══ Material for the task ══

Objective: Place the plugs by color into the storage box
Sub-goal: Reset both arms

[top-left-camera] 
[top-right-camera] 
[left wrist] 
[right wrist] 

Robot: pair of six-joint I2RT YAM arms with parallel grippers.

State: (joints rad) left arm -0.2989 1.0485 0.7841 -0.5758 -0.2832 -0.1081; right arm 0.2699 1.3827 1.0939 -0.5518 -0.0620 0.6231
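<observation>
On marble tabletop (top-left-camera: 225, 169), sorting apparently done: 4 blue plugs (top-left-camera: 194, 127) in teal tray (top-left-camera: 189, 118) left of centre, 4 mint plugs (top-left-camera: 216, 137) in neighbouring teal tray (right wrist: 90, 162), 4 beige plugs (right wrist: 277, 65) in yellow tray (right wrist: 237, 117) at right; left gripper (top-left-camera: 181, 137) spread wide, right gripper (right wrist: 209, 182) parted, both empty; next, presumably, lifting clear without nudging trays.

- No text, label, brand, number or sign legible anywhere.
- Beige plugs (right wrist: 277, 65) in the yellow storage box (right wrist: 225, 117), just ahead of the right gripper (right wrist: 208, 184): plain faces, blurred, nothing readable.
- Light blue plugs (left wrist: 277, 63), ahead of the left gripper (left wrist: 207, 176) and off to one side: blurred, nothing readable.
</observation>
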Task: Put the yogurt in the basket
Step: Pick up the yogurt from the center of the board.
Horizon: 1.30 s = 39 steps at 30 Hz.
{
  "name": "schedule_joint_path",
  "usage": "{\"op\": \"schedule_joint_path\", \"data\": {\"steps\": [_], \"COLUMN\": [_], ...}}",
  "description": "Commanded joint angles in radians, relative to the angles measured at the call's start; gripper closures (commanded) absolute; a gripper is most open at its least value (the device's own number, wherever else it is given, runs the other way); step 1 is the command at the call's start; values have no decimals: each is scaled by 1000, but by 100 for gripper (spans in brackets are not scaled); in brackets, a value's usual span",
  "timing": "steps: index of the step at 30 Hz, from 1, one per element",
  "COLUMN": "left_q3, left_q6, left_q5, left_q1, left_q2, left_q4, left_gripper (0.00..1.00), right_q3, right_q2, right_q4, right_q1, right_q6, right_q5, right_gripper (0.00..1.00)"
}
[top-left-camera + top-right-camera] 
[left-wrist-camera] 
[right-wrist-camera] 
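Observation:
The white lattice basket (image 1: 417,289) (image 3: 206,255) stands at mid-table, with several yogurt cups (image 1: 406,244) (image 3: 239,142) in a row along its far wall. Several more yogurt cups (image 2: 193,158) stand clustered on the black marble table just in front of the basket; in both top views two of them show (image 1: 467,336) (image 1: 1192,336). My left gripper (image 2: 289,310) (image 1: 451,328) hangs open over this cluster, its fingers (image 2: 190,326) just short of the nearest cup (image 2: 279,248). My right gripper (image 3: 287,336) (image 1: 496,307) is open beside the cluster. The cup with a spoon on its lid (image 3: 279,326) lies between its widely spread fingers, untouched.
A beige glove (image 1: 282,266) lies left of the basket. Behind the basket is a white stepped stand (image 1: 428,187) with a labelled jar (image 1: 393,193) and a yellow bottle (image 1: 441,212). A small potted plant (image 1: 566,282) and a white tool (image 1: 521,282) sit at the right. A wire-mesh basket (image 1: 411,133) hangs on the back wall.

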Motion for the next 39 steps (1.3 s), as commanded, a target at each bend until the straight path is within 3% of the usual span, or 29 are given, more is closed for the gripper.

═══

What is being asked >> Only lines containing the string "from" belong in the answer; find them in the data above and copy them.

Result of the exercise >>
Step: Pick up the yogurt from the center of the board.
  "timing": "steps: index of the step at 30 Hz, from 1, one per element",

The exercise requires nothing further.